Slow Motion Starvation A first glance Walmart with its $418B worldwide 2017 revenues and 5,000 Walmart stores might lead one to assume it is well positioned for the war. Dig a little deeper and we find Walmart’s growth rate was a miserly .63% while Amazon posted a whooping increase in 25.2% sales growth in 2016 and 44.6% in 2017. Amazon with its 105 million Prime members offers a 5% discount for shopping in its 470 Whole Foods Stores. Think about it. Amazon’s Whole Food stores require ZERO advertising expenditure while Walmart spends nearly $3B per year on advertising each year.
Local Businesses are starving to death
- Amazon sells branded over-the-counter medications such as Advil, Mucinex and Nicorette as well as options from Perrigo’s generic GoodSense brand.
- Basic Care, Amazon’s recently launched exclusive line of Perrigo OTC health products, is a direct challenge to pharmacy retail chains.
- CVS Health, Walgreens Boots Alliance and Rite Aid are losing in-store traffic as people shop for OTC products online. Where they shop is Amazon.
In LaVito’s article the most telling revelation is that people are increasingly shopping for OTC products online. Fortune Magazine reported, “For the first time ever, shoppers are going to the web for most of their purchases. An annual survey by analytics firm comScore (scor, -0.92%) and UPS (ups, +1.11%) found that consumers are now buying more things online than in stores.
The survey, now in its fifth year, polled more than 5,000 consumers who make at least two online purchases in a three-month period.
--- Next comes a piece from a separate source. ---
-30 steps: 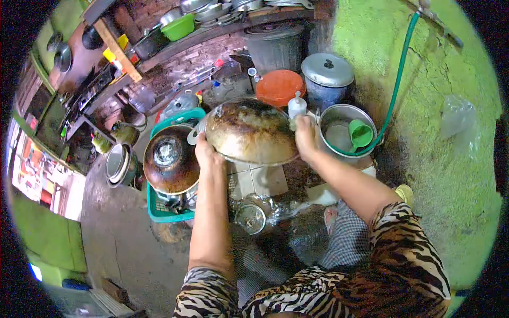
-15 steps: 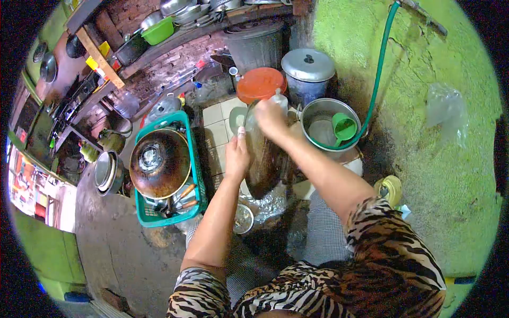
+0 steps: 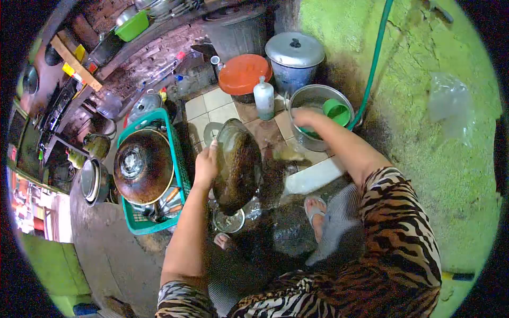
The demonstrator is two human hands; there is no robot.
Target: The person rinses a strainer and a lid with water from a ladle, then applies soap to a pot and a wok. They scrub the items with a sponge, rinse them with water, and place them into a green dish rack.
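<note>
Wok (image 3: 237, 167) | left hand (image 3: 205, 165) grip clamped on rim | right hand (image 3: 305, 117) grip unclear | wet tiled floor (image 3: 212, 106)

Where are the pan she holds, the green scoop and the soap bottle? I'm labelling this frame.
pan (image 3: 237, 167), head view, on its blackened underside.
green scoop (image 3: 336, 110), head view, on its cup.
soap bottle (image 3: 263, 100), head view, on its body.

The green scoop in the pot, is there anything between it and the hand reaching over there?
Nothing visible. The right hand is already at the metal pot's rim, and the green scoop sits just beyond it inside. The white bottle stands off to the side, on the tiles.
</note>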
According to results, shoppers now make 51% of their purchases online, compared to 48% in 2015 and 47% in 2014.” The shift to online shopping
Amazon is where 55%+ of online shoppers begin. LaVito goes on, “Pharmacies make money when people walk in looking to grab medicine and end up buying cosmetics and other goods. They’re already losing traffic as people shop for those products online, including on Amazon. Giving them another possible reason to skip the store could hurt even more.
Matthew Oster, head of consumer health research at global market research firm Euromonitor, knows what’s coming, “It’s a very different world, and having Amazon jump in is not a good sign for existing brands, either branded or private label, because the way Amazon works is its ability to take on unprofitable ventures for a time to see how things go. And the fact they have a near monopoly in e-commerce gives them a lot of scale that can allow them to undercut price. So that aspect should be concerning for whoever their competitors are in that space.”
CVS, Rite Aid, Acme, Kroger, Safeway, Publix, and other large national and regional chains will fight back. But like France against the German blitzkrieg, don’t expect the outcome to be positive. The most immediate casualties will be local pharmacies, grocery stores, butcher shops, and other local businesses don’t stand a chance. As these local business fall, local media collapses.